- **Work item**
Write out the following listing in full, exactly as it reads.
──────────────────────────────
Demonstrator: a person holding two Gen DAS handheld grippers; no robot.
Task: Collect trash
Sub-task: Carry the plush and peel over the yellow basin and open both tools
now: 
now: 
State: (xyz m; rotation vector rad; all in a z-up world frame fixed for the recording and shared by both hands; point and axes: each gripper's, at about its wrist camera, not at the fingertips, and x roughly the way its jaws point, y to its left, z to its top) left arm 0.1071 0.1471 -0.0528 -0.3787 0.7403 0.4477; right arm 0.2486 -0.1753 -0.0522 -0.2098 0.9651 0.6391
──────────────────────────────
- **Your solution**
Demonstrator: a person holding two Gen DAS handheld grippers; no robot.
Task: Collect trash
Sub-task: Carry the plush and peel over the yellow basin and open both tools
now: 
now: 
State: (xyz m; rotation vector rad; all in a z-up world frame fixed for the recording and shared by both hands; point and axes: each gripper's, at about its wrist camera, not at the fingertips, and x roughly the way its jaws point, y to its left, z to its top) left arm 0.1071 0.1471 -0.0528 -0.3787 0.7403 0.4477; right arm 0.2486 -0.1753 -0.0522 -0.2098 0.9651 0.6391

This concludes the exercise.